In another scene Mexican federales have closed the border and the president of Mexico protests the massive influx of American “illegals.”

It’s not clear if Emmerick deliberately wrote the lines for this effect, but the images and dialogue are a timely and hilarious juxtaposition to the more somber images seen in the evening news of illegal aliens crossing the border into our country.

Unintended political humor also rears its head, and some Republicans will cry foul. In the film, America’s on-screen president resembles George W. Bush and the vice president looks like Dick Cheney.

After the president is briefed on the impending natural disaster about to befall the northern states, he turns to the VP and meekly asks, “What do you think I should do?” 
That’s just the tip of the iceberg in terms of the number of inside jokes in The Day After Tomorrow. There are plenty more.

But remember: It’s the special effects you came to see. And, not disappointingly, they are spectacular.

Using state-of-the-art CGI (computer-generated images), director Emmerick produced virtually all of the scenes, including virtual wolves—although I’ll admit CGI does a better job creating cities and landscapes than it does animals.

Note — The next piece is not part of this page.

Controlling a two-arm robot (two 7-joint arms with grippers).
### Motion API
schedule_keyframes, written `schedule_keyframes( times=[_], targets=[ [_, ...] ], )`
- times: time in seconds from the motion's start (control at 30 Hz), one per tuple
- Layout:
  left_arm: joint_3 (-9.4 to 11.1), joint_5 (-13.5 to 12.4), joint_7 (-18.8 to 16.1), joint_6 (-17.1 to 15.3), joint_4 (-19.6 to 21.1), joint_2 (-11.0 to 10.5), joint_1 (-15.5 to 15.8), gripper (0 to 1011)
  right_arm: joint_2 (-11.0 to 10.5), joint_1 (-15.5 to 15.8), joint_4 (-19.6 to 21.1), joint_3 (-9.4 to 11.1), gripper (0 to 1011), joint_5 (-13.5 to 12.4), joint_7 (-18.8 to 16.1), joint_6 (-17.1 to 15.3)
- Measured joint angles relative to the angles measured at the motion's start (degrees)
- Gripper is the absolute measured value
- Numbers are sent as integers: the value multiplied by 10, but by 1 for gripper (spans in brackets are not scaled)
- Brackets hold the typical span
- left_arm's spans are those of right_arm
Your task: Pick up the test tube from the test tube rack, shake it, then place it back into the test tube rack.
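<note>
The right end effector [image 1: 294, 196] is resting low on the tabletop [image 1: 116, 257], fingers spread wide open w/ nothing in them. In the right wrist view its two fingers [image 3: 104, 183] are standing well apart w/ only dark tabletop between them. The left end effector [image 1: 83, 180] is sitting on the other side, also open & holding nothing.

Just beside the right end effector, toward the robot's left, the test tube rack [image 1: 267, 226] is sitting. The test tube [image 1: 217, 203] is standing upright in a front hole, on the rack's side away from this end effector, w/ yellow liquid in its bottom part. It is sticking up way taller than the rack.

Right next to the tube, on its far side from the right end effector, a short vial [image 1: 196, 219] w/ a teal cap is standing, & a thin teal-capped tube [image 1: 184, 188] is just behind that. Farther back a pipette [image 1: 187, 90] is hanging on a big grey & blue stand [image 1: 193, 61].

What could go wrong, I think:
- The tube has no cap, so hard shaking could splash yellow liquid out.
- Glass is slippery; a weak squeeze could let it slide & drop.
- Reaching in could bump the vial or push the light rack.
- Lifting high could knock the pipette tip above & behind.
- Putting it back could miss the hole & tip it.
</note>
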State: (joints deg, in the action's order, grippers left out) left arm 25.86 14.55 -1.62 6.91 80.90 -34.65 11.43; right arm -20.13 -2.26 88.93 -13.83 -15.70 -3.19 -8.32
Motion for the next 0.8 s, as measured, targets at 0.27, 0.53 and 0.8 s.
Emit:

The Day After Tomorrow is evidence that CGI is one step closer to a time when shooting on location will be a thing of the past. 

Environmentalists will appreciate the danger-of-global-warming prediction this film carries. These folks certainly will say that, if we heed its message, there’s still time to avert disaster. Thankfully, the dire effects of global warming as depicted in the movie won’t occur any time soon. Too bad, the old joke might suggest. According to the post-apocalyptic maps that appear in The Day After Tomorrow Arizona is suddenly transformed into the most desirable real estate in North America. My kid is already shopping for a surfboard.